What is required:
Extract the complete listing and output it unchanged.

Dataset extract:

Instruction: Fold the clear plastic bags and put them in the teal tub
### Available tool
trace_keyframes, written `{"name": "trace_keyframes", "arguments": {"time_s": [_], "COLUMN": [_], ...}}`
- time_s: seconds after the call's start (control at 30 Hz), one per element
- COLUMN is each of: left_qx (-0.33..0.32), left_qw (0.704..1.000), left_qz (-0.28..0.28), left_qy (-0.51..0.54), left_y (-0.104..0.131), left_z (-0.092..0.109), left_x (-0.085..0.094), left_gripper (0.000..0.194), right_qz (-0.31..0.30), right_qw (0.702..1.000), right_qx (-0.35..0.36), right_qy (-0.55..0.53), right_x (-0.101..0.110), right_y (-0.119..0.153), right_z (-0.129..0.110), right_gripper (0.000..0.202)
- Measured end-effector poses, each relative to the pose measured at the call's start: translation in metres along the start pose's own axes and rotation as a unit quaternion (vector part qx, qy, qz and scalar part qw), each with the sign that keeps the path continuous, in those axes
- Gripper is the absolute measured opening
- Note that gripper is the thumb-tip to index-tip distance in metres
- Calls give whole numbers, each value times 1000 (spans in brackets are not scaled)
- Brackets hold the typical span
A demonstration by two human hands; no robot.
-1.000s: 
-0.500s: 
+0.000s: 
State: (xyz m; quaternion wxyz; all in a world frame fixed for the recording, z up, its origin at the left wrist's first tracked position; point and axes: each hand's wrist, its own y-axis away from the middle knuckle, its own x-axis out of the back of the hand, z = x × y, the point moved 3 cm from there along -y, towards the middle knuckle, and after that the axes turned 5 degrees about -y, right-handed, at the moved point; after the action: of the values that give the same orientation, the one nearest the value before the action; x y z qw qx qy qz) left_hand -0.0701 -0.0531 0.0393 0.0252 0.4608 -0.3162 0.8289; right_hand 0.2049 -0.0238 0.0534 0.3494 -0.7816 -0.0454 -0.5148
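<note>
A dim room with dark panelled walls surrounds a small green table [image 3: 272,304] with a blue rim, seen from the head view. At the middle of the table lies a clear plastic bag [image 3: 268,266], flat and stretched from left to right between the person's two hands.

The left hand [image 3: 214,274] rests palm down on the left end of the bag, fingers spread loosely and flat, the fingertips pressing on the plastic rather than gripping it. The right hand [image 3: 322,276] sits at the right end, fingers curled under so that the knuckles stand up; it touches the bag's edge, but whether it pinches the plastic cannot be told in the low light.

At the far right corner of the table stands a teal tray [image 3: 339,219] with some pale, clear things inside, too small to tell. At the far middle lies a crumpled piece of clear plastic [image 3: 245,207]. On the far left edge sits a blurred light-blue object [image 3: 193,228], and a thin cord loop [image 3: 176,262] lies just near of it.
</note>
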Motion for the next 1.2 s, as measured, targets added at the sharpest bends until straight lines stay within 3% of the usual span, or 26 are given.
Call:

Answer area:
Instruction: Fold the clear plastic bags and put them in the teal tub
### Available tool
trace_keyframes, written `{"name": "trace_keyframes", "arguments": {"time_s": [_], "COLUMN": [_], ...}}`
- time_s: seconds after the call's start (control at 30 Hz), one per element
- COLUMN is each of: left_qx (-0.33..0.32), left_qw (0.704..1.000), left_qz (-0.28..0.28), left_qy (-0.51..0.54), left_y (-0.104..0.131), left_z (-0.092..0.109), left_x (-0.085..0.094), left_gripper (0.000..0.194), right_qz (-0.31..0.30), right_qw (0.702..1.000), right_qx (-0.35..0.36), right_qy (-0.55..0.53), right_x (-0.101..0.110), right_y (-0.119..0.153), right_z (-0.129..0.110), right_gripper (0.000..0.202)
- Measured end-effector poses, each relative to the pose measured at the call's start: translation in metres along the start pose's own axes and rotation as a unit quaternion (vector part qx, qy, qz and scalar part qw), each with the sign that keeps the path continuous, in those axes
- Gripper is the absolute measured opening
- Note that gripper is the thumb-tip to index-tip distance in metres
- Calls give whole numbers, each value times 1000 (spans in brackets are not scaled)
- Brackets hold the typical span
A demonstration by two human hands; no robot.
-1.000s: 
-0.500s: 
+0.000s: 
State: (xyz m; quaternion wxyz; all in a world frame fixed for the recording, z up, its origin at the left wrist's first tracked position; point and axes: each hand's wrist, its own y-axis away from the middle knuckle, its own x-axis out of the back of the hand, z = x × y, the point moved 3 cm from there along -y, towards the middle knuckle, and after that the axes turned 5 degrees about -y, right-handed, at the moved point; after the action: of the values that give the same orientation, the one nearest the value before the action; x y z qw qx qy qz) left_hand -0.0701 -0.0531 0.0393 0.0252 0.4608 -0.3162 0.8289; right_hand 0.2049 -0.0238 0.0534 0.3494 -0.7816 -0.0454 -0.5148
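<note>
A dim room with dark panelled walls surrounds a small green table [image 3: 272,304] with a blue rim, seen from the head view. At the middle of the table lies a clear plastic bag [image 3: 268,266], flat and stretched from left to right between the person's two hands.

The left hand [image 3: 214,274] rests palm down on the left end of the bag, fingers spread loosely and flat, the fingertips pressing on the plastic rather than gripping it. The right hand [image 3: 322,276] sits at the right end, fingers curled under so that the knuckles stand up; it touches the bag's edge, but whether it pinches the plastic cannot be told in the low light.

At the far right corner of the table stands a teal tray [image 3: 339,219] with some pale, clear things inside, too small to tell. At the far middle lies a crumpled piece of clear plastic [image 3: 245,207]. On the far left edge sits a blurred light-blue object [image 3: 193,228], and a thin cord loop [image 3: 176,262] lies just near of it.
</note>
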Motion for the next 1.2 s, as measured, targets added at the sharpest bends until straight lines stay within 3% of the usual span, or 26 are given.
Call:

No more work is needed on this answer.